[TO DO] Copy out all of the data below exactly, so that no word differs from the original.

[INPUT DATA]
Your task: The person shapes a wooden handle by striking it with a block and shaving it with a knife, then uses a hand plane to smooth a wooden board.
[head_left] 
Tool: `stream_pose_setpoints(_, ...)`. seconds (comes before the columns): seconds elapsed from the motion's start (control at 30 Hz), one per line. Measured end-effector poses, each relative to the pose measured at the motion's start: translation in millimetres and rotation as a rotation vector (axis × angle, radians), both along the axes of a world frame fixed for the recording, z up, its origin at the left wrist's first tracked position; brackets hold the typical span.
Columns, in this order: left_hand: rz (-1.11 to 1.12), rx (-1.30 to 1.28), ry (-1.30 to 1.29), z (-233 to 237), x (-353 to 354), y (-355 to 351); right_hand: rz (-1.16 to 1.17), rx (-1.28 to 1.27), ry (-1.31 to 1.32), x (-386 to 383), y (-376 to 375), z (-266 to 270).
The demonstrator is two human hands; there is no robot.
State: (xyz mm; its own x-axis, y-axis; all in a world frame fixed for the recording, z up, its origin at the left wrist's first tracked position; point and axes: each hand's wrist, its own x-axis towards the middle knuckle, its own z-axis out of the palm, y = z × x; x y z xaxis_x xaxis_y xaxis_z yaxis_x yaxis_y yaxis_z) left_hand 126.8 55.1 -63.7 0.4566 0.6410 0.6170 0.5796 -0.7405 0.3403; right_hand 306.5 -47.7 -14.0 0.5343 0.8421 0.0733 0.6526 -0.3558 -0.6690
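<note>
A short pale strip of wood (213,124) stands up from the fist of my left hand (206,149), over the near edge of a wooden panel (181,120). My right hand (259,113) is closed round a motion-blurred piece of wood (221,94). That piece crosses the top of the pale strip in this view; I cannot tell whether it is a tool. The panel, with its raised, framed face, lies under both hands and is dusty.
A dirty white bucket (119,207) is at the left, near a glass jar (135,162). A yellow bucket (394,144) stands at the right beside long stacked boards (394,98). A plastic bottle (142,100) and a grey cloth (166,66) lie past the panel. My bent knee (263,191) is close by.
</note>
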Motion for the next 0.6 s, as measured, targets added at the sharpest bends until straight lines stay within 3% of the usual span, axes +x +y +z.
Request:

[EXERCISE RESPONSE]
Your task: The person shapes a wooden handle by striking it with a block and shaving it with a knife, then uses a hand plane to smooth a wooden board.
[head_left] 
Tool: `stream_pose_setpoints(_, ...)`. seconds (comes before the columns): seconds elapsed from the motion's start (control at 30 Hz), one per line. Measured end-effector poses, each relative to the pose measured at the motion's start: translation in millimetres and rotation as a rotation vector (axis × angle, radians), both along the axes of a world frame fixed for the recording, z up, its origin at the left wrist's first tracked position; brackets hold the typical span.
Columns, in this order: left_hand: rz (-1.11 to 1.12), rx (-1.30 to 1.28), ry (-1.30 to 1.29), z (-233 to 237), x (-353 to 354), y (-355 to 351); right_hand: rz (-1.16 to 1.17), rx (-1.28 to 1.27), ry (-1.31 to 1.32), x (-386 to 383), y (-376 to 375), z (-266 to 270).
The demonstrator is two human hands; there is no robot.
State: (xyz mm; its own x-axis, y-axis; all in a world frame fixed for the recording, z up, its origin at the left wrist's first tracked position; point and axes: each hand's wrist, its own x-axis towards the middle knuckle, its own z-axis out of the palm, y = z × x; x y z xaxis_x xaxis_y xaxis_z yaxis_x yaxis_y yaxis_z) left_hand 126.8 55.1 -63.7 0.4566 0.6410 0.6170 0.5796 -0.7405 0.3403; right_hand 306.5 -47.7 -14.0 0.5343 0.8421 0.0733 0.6526 -0.3558 -0.6690
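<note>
A short pale strip of wood (213,124) stands up from the fist of my left hand (206,149), over the near edge of a wooden panel (181,120). My right hand (259,113) is closed round a motion-blurred piece of wood (221,94). That piece crosses the top of the pale strip in this view; I cannot tell whether it is a tool. The panel, with its raised, framed face, lies under both hands and is dusty.
A dirty white bucket (119,207) is at the left, near a glass jar (135,162). A yellow bucket (394,144) stands at the right beside long stacked boards (394,98). A plastic bottle (142,100) and a grey cloth (166,66) lie past the panel. My bent knee (263,191) is close by.
</note>
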Motion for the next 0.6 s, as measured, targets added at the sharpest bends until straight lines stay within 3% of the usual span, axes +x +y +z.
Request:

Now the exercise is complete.